Perante este diagnóstico a União Europeia é uma carocha embriagada que carece de justificar a sua razão de ser. Perdida entre remédios sem solução, “liderada” por políticos dependentes de uma opinião que pouco tem de publica, a União europeia quer emprestar dinheiro, revelando toda a sua estrutura assimétrica e a impossibilidade quase definitiva de se constituir como um projecto económico e político de sucesso. Escrevo na véspera de uma cimeira que pode ser decisiva ou que pode nos remeter de novo para um resgate mitigado. Alguém vai ganhar dinheiro com isso. E isso, sim, é repugnante!
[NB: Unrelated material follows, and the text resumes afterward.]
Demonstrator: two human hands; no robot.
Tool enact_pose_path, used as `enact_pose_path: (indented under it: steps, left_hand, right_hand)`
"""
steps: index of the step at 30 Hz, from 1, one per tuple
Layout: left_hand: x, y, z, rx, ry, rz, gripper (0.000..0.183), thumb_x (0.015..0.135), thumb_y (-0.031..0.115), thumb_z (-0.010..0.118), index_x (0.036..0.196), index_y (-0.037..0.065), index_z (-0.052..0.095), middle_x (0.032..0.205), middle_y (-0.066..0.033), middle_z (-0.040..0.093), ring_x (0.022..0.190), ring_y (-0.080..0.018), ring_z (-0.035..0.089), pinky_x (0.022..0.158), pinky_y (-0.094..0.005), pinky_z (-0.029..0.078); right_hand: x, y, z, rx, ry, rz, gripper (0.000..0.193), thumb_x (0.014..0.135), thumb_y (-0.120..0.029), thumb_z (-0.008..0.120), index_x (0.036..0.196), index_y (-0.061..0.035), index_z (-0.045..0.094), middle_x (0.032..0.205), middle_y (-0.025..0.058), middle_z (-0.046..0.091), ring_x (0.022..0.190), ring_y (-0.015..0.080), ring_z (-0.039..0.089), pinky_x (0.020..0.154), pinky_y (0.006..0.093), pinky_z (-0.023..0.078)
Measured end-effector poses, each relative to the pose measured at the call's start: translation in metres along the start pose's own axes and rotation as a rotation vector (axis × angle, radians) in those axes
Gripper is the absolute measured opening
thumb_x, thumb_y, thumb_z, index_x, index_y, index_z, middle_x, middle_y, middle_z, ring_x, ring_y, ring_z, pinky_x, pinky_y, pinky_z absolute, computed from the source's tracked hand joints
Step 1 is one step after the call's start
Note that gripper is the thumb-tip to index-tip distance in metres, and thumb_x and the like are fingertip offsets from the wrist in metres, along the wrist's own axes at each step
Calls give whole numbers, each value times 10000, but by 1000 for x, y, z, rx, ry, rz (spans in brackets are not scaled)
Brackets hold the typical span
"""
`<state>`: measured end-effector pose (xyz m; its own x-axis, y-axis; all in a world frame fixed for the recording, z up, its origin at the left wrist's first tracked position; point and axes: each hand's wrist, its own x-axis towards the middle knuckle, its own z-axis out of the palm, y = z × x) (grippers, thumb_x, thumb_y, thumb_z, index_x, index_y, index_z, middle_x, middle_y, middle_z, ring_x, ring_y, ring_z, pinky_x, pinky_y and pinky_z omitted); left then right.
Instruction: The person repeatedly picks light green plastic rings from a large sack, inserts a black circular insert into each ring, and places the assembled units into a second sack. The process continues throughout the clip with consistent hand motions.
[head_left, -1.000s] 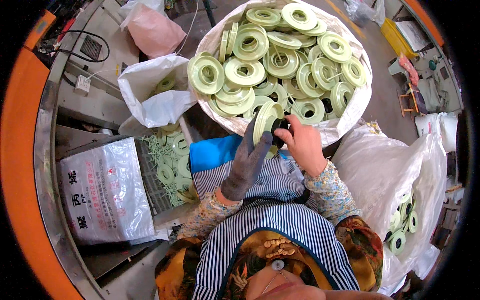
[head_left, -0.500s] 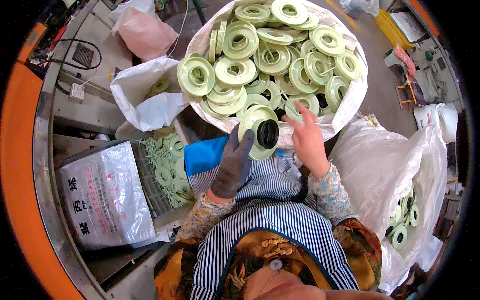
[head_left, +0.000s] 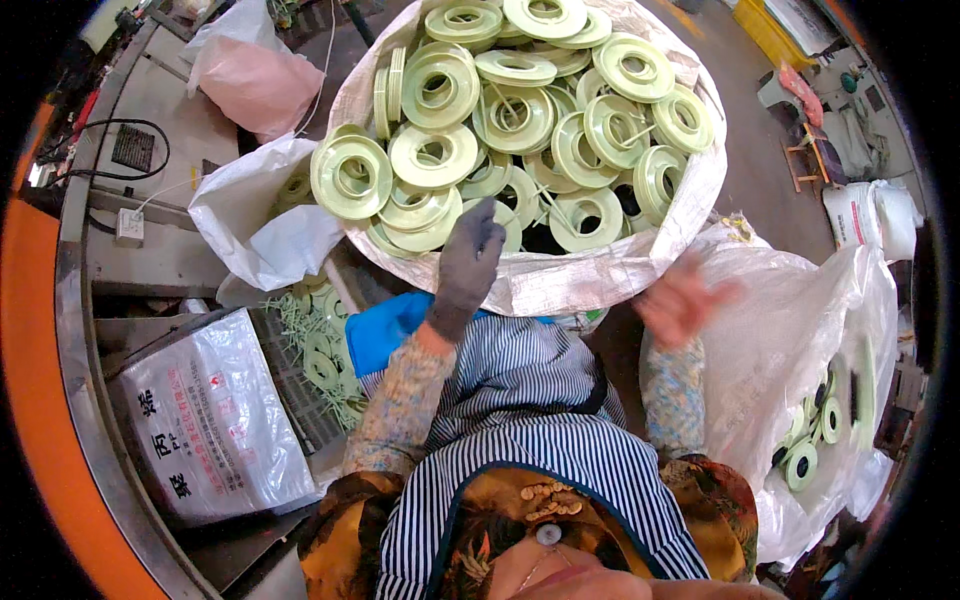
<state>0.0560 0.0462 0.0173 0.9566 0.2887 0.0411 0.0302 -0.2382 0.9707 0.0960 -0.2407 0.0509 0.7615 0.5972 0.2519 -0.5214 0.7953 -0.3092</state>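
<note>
My left hand, in a dark grey glove, is over the near rim of a large white woven sack. Its bunched fingers are beside a pale green flanged ring; whether they grip anything is hidden. My bare right hand is smeared by motion, fingers spread and nothing in them, at the sack's right edge. Many similar rings fill that sack. Over the white sack on the right, a blurred green disc with a dark middle appears edge-on, above several rings with black parts.
At left, a tray holds green rings and thin offcuts, beside a printed plastic bag. A small white sack and a pink bag stand behind. An orange-edged machine frame borders the left; a yellow crate is far right.
The green ring with its black insert has left my hands. My left hand has moved forward to the large sack's rim; my right has swung right, toward the right sack, where a blurred disc now appears.
</note>
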Motion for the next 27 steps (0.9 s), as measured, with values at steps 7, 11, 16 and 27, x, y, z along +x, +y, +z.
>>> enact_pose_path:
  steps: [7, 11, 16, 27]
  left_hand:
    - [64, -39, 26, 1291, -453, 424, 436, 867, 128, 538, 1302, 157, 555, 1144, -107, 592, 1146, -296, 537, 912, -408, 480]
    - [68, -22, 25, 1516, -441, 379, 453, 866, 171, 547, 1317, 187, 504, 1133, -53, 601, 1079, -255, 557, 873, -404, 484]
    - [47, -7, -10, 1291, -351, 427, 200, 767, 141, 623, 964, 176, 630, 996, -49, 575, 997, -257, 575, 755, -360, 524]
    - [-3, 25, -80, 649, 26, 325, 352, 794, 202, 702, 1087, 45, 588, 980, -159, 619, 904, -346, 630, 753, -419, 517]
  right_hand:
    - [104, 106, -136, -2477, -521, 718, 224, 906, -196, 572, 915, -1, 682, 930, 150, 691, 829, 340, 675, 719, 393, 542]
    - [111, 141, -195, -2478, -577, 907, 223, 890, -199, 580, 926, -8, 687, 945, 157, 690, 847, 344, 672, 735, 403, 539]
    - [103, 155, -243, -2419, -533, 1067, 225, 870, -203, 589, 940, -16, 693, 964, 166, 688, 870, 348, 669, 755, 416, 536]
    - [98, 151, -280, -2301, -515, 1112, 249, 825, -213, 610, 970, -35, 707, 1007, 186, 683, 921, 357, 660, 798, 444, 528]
Apesar de tudo, acredito que há motivos para e potencialidades para os melhores de nós apostem num mundo melhor em que os mais velhos de nós terão mais dificuldade de se reconhecer. Essa é a parte do artigo que espero escrever na próxima ocasião. Oxalá, a esperança não seja uma sala de contágio e o lugar de uma ilusão envenenada. É algo que não saberemos senão estudando e trabalhando e não desistindo.